Altrettanto importante fu l’efficacia della propaganda, molto diversa sui due fronti contrapposti. Una larga parte della popolazione non era arrivata a comprendere il senso della rigenerazione proposta dai nuovi governi repubblicani [ 14]. Gli esponenti del mondo cattolico e filomonarchico trovavano terreno più fertile per i loro messaggi. Approfittavano del malcontento e delle insicurezze generate dall’instabilità politico-economica, ma facevano anche leva sulla fedeltà dei ceti più umili che si erano conquistati nei decenni precedenti, continuando a lavorare senza tregua, diffondendo idee contrarie a quelle degli illuministi e dei riformatori, mantenendo un contatto stretto con gli “illetterati” (vale a dire coloro che avevano scarsa dimestichezza con i libri e la scrittura).

Avevano potuto contare del resto sull’opera di missionari, predicatori, sacerdoti [▶ cap. 1.3]: nella “controrivoluzione” raccolsero i frutti dei semi gettati nel periodo cedente. Molte bande armate si mossero infatti al grido di “Viva Maria!” [▶ eventi]. Altre invece, come quelle che portarono alla caduta della Repubblica napoletana già nel mese di giugno del 1799, si denominarono “sanfediste”, in nome della loro obbedienza alla “Santa fede”.

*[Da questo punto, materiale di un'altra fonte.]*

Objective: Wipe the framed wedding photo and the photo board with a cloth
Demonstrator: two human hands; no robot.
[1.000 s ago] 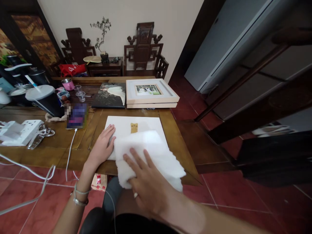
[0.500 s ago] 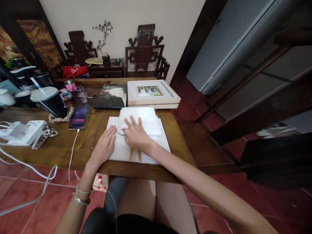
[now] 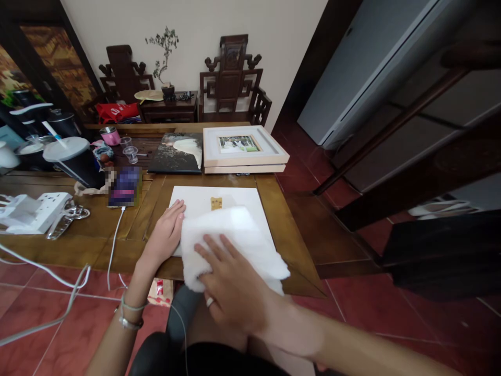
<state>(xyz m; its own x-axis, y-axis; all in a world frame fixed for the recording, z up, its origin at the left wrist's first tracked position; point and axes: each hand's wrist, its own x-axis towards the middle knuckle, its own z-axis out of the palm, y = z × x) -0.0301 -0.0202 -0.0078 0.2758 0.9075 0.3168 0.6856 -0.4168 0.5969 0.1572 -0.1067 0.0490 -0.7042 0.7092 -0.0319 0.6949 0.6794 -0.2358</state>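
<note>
A flat white panel lies at the front edge of the wooden table, with a small gold-coloured fitting on its face. My left hand rests on the panel's left edge, fingers stretched out. Under my right hand is a folded white towel, pressed by the spread fingers and gripped at its near side; a ring shows on one finger. The towel covers the panel's lower part and hangs past the table's front edge.
Behind the panel are stacked light-wood picture frames and a dark photo panel. To the left stand a charging phone, a lidded cup with a straw and a white power strip. Cables hang over the table edge.
My right hand has drawn the towel from the panel's upper part toward me and past its near edge. The gold-coloured fitting's upper part is now uncovered. My left hand has stayed put.
</note>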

Il colpo di Stato del 18 brumaio
Nei primi mesi del 1799 il Direttorio si trovò stretto fra le due correnti più forti delle opposizioni, quella monarchica e quella neogiacobina, e fece ricorso a continui colpi di Stato per mantenere il suo potere, ormai privo di rappresentanza assembleare. La situazione fu controllata da Sieyès, l’autore dei libelli che avevano contribuito a scatenare l’agitazione di dieci anni prima e fermamente intenzionato a salvaguardare l’eredità rivoluzionaria. Nell’ottobre di quell’anno arrivò la notizia dello sbarco a Fréjus di Napoleone, scampato all’attacco delle navi inglesi. Sieyès si accordò con l’ormai celebre generale, facendo ancora leva sulla forza militare. Le due camere gli erano ostili, ma i numerosi deputati dissidenti vennero messi a tacere con la violenza nel colpo di Stato del 18 brumaio dell’anno VIII (9 novembre 1799). I pochi rappresentanti rimasti non ebbero altra scelta che consegnare il potere a tre consoli: il giureconsulto moderato Roger Ducos (1747-1806), Sieyès e Napoleone Bonaparte. La Rivoluzione era ormai finita, ma la Francia si trovava già a fare i conti con l’eredità delle trasformazioni realizzatesi nel corso del decennio 1789-99.

  eventi

Miracoli mariani e propaganda controrivoluzionaria

L’abate Giovanni Marchetti (1753- 1829) fu il principale cronista degli eventi dello Stato pontificio nel 1796, da molti interpretati come miracoli. Uno dei primi episodi ebbe luogo ad Ancona, dove il 25 giugno la trentenne Francesca Massari affermò di aver visto l’immagine della Madonna di San Ciriaco alzare le palpebre. I fedeli, guidati dai parroci della diocesi, organizzarono riti straordinari in segno di devozione. Nel giro di pochi giorni l’intero territorio dello Stato pontificio diventò scenario di un’ondata di presunti miracoli legati alle immagini sacre, che avevano luogo in chiese, conventi, piazze, case private, botteghe. Molti testimoni affermavano di aver assistito a movimenti di occhi, cambiamenti di colore, trasudamenti, lacrimazioni, seguiti talvolta da guarigioni miracolose ottenute dai devoti che chiedevano aiuto per le loro infermità.

Ampi settori del clero formularono una precisa chiave interpretativa per questi eventi: secondo loro, santi e madonne reagivano alla furia rivoluzionaria francese che minacciava di travolgere il territorio italiano, di sovvertire l’ordine esistente, di sottrarre alle popolazioni i beni di prima necessità. Anche le alte gerarchie compresero l’importanza della comunicazione e della circolazione delle notizie, che il 30 giugno erano ormai discusse in tutte le strade di Roma. Il 7 luglio il cardinal vicario Giulio Maria Della Somaglia (1744-1830) invitò il popolo a invocare la protezione della Vergine Maria contro la malvagità dei francesi.